On September 17, 2019, on a motion for summary judgement, the United States District Court for the District of Columbia vacated the portions of CMS’s November 21, 2018 Final Rule (the “Final Rule”) that had, since January 1, 2019, reduced the payment rate for hospital clinic visits provided at grandfathered off-campus provider-based departments to equal the payment rate for similar services provided in the physician office setting, and the Court remanded the matter to CMS for further proceedings.

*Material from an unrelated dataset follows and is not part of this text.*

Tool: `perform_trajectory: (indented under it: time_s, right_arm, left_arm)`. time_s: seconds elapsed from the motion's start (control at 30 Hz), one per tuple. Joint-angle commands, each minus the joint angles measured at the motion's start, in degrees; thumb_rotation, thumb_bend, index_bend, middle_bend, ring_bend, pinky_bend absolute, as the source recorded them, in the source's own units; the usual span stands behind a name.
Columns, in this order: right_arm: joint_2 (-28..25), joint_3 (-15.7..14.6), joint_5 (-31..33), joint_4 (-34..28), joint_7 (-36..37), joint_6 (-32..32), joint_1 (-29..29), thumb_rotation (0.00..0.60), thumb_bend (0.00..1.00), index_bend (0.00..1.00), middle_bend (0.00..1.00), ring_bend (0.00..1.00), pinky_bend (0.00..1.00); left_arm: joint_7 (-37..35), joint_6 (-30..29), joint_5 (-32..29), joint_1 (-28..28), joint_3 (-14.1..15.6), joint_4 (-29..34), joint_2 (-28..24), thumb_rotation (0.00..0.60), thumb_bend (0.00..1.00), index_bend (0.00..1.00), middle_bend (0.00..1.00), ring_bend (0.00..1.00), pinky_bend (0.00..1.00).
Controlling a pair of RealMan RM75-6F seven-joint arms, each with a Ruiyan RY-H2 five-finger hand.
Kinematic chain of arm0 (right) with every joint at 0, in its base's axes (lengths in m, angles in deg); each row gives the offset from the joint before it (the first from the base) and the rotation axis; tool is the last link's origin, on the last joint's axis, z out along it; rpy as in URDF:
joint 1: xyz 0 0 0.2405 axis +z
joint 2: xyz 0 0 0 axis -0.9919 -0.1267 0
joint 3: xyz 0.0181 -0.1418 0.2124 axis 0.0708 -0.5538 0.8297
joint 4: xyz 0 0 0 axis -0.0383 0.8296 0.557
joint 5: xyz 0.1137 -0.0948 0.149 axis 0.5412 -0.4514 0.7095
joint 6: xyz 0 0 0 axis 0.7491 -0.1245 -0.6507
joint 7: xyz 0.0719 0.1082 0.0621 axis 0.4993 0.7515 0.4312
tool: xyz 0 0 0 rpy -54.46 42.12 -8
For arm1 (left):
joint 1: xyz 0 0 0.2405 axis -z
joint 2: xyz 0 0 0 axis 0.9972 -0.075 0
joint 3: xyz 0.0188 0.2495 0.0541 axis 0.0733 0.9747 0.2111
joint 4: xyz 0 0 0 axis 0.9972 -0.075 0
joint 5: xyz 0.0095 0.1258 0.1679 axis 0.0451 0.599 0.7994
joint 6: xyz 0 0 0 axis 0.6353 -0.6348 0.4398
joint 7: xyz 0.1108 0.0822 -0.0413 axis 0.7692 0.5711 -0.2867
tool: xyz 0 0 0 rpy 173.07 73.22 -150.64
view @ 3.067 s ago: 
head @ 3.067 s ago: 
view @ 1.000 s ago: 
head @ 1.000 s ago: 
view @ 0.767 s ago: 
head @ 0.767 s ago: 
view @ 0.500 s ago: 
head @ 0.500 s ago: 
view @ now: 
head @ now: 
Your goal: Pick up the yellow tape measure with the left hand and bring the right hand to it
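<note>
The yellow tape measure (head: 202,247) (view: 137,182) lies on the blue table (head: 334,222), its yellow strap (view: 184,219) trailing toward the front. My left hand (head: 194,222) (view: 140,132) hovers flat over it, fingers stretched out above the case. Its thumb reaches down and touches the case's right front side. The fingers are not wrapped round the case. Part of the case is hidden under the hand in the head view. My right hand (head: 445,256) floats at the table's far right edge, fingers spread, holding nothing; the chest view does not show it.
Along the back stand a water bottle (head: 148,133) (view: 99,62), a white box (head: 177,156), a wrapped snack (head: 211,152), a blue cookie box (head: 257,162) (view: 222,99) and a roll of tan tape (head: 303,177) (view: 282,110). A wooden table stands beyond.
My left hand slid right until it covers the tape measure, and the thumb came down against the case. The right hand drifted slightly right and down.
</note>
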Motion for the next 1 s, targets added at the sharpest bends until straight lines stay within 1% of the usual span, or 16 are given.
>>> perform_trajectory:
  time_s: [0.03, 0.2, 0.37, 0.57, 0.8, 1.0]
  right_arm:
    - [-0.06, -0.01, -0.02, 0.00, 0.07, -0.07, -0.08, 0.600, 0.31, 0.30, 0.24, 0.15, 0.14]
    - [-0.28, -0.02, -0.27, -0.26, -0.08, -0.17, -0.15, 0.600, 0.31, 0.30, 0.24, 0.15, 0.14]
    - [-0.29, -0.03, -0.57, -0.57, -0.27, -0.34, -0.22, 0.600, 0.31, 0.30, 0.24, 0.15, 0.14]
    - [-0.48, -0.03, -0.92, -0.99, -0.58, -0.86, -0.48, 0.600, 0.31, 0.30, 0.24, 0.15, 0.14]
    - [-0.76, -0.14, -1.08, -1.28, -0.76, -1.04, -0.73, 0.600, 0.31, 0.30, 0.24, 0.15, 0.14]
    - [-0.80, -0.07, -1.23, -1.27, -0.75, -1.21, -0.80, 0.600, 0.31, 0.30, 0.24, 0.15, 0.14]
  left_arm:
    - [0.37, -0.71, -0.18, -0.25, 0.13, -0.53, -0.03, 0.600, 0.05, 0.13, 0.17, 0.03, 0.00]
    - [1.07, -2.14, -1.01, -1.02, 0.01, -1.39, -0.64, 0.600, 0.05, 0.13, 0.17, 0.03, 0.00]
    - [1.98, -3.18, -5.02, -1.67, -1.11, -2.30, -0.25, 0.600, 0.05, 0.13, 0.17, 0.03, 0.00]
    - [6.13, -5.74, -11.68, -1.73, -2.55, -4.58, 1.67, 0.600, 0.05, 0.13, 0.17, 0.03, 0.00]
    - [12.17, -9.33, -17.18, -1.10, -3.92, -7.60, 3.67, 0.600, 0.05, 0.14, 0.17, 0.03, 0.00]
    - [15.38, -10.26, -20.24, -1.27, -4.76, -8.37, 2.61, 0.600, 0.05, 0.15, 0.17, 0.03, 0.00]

When CMS proposed this payment reduction, it stated that it believed that the higher payments made under OPPS were incentivizing providers to provide care in the hospital outpatient setting, rather than in the physician office setting, noting that “[w]e have heard that many off-campus departments converted from physicians’ offices to hospital outpatient departments, without a change in either the physical location or a change in the acuity of the patients seen.” 83 Fed. Reg. 37,046, 37,142 (July 31, 2018) (the “Proposed Rule”). According to CMS, “the payment rate was approximately $75 to $85 more for the same service when furnished in the hospital outpatient setting instead of the physician office setting, 20 percent of which was the responsibility of the beneficiary.” Id. Noting that the most frequently billed service using the modifier for grandfathered off-campus provider-based departments was HCPCS code GO463 (hospital outpatient clinic visit for assessment and management of a patient), CMS determined that many of these hospital clinic visits were financially unnecessary because the same service could have been provided in a lower cost setting. Accordingly, CMS proposed to apply the Physician Fee Schedule rate for E&M services to hospital clinic visits provided in grandfathered off-campus provider-based departments, thereby equalizing the payment rate in grandfathered off-campus provider-based departments, non-grandfathered off-campus provider-based departments, and physician offices. Despite receiving over 3000 comments to the Proposed Rule, including many comments that CMS lacked statutory authority to implement the proposed payment reduction, CMS finalized its payment reduction proposal in the Final Rule.
District Court Decision
Hospitals and related trade groups, including the American Hospital Association, appealed certain determinations made by CMS on claims for payment for hospital clinic visits provided at grandfathered off-campus provider-based departments. Plaintiffs argued that the portion of the Final Rule that reduced payment for HCPCS code G0463 in this setting is contrary to both the Medicare statutory scheme and the policy decision reached by Congress under Section 603 of the Bipartisan Budget Act of 2015 because it involves a selective cut to Medicare funding that targets specific services and providers. The plaintiffs argued that if CMS wants to reduce payment rates for a specific service provided in an outpatient provider-based department, it must change the relative payment weights and adjustments through the annual review process in a budget neutral matter. Alternatively, the plaintiffs argued that if CMS wants to reduce Medicare costs by targeting what it considers unnecessary increases in the volume of services, it must develop a method to do so that will be applied across the board by adjusting the conversion factor. The Court agreed with plaintiffs, stating that “the service-specific unilateral price setting by CMS is not a ‘method’ within the meaning of the statute” and therefore is “impermissible and violates its obligations under the statute.” See https://www.aha.org/system/files/media/file/2019/09/Site-Neutral-Payment-Policy-Opinion_20190717.pdf
On September 23rd, the government filed a Motion to Modify the Court’s order granting summary judgment for the plaintiffs, requesting that that the Court remand the case without vacatur, or stay the portion of the Order vacating the Final Rule for 60 days to allow time for the defendant to consider an appeal, noting that an immediate vacatur would result in “no payment rule in effect and no methodology by which Defendant could make payments for affected outpatient hospital claims.” Plaintiffs responded in their September 30, 2019, Opposition to Defendant’s Motion to Modify the Order arguing that no new rule is required. Plaintiffs stated that the removal of the rate reduction that had been imposed by the Final Rule would result in the default, published rate for hospital clinic visits at grandfathered off-campus provider-based departments, as Congress intended.